**Dataset content:**

◇ ◇ ◇ ◇ ◇

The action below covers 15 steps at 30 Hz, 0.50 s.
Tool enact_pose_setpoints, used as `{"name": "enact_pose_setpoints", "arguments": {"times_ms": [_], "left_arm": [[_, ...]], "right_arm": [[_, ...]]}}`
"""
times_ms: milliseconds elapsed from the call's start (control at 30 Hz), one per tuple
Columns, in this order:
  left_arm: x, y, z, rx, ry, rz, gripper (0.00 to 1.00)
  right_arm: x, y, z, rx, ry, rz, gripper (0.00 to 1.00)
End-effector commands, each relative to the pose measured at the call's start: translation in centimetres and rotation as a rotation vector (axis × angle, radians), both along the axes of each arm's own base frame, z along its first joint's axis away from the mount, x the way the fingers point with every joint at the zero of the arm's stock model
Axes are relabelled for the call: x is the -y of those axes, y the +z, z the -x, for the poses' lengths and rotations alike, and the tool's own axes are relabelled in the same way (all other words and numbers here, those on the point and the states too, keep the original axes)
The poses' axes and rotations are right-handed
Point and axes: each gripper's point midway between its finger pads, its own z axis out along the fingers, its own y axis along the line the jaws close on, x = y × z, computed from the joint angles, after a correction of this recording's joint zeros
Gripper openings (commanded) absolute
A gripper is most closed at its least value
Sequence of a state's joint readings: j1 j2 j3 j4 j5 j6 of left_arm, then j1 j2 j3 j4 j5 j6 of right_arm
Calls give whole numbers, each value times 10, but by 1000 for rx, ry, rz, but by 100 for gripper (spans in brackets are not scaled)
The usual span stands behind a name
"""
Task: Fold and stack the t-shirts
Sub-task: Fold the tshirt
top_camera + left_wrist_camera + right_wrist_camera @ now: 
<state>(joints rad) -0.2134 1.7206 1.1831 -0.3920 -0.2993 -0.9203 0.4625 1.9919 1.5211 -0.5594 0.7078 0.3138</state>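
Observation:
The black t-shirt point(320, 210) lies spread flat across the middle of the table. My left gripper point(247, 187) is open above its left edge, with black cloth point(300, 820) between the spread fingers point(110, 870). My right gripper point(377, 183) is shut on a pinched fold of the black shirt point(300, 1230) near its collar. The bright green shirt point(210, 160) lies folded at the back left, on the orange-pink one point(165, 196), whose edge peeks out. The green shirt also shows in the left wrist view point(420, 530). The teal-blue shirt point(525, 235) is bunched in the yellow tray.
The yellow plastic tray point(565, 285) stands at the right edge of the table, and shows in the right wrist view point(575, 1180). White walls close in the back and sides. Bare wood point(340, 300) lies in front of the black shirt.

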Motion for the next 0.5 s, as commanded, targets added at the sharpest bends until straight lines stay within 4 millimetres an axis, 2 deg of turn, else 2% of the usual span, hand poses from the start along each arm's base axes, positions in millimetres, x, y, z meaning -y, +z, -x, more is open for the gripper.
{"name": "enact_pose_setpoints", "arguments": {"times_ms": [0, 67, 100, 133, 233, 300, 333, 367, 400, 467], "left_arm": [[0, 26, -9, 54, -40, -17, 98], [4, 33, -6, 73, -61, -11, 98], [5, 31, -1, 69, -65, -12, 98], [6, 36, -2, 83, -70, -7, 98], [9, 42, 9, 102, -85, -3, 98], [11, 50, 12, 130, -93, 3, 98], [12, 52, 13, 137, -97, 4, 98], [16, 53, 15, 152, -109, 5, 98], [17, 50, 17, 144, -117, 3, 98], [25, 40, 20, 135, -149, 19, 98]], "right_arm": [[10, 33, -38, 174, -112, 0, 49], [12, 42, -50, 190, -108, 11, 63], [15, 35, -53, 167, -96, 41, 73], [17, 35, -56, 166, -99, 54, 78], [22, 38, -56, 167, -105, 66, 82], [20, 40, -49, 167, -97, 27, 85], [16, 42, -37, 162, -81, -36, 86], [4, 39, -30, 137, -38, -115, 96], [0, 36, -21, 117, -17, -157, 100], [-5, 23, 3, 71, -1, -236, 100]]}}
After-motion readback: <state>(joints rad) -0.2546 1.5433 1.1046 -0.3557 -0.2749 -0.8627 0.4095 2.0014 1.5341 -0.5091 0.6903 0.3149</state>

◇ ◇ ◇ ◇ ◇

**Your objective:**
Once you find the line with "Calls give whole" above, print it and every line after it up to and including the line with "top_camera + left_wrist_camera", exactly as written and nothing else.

**Task result:**
Calls give whole numbers, each value times 10, but by 1000 for rx, ry, rz, but by 100 for gripper (spans in brackets are not scaled)
The usual span stands behind a name
"""
Task: Fold and stack the t-shirts
Sub-task: Fold the tshirt
top_camera + left_wrist_camera + right_wrist_camera @ now: 

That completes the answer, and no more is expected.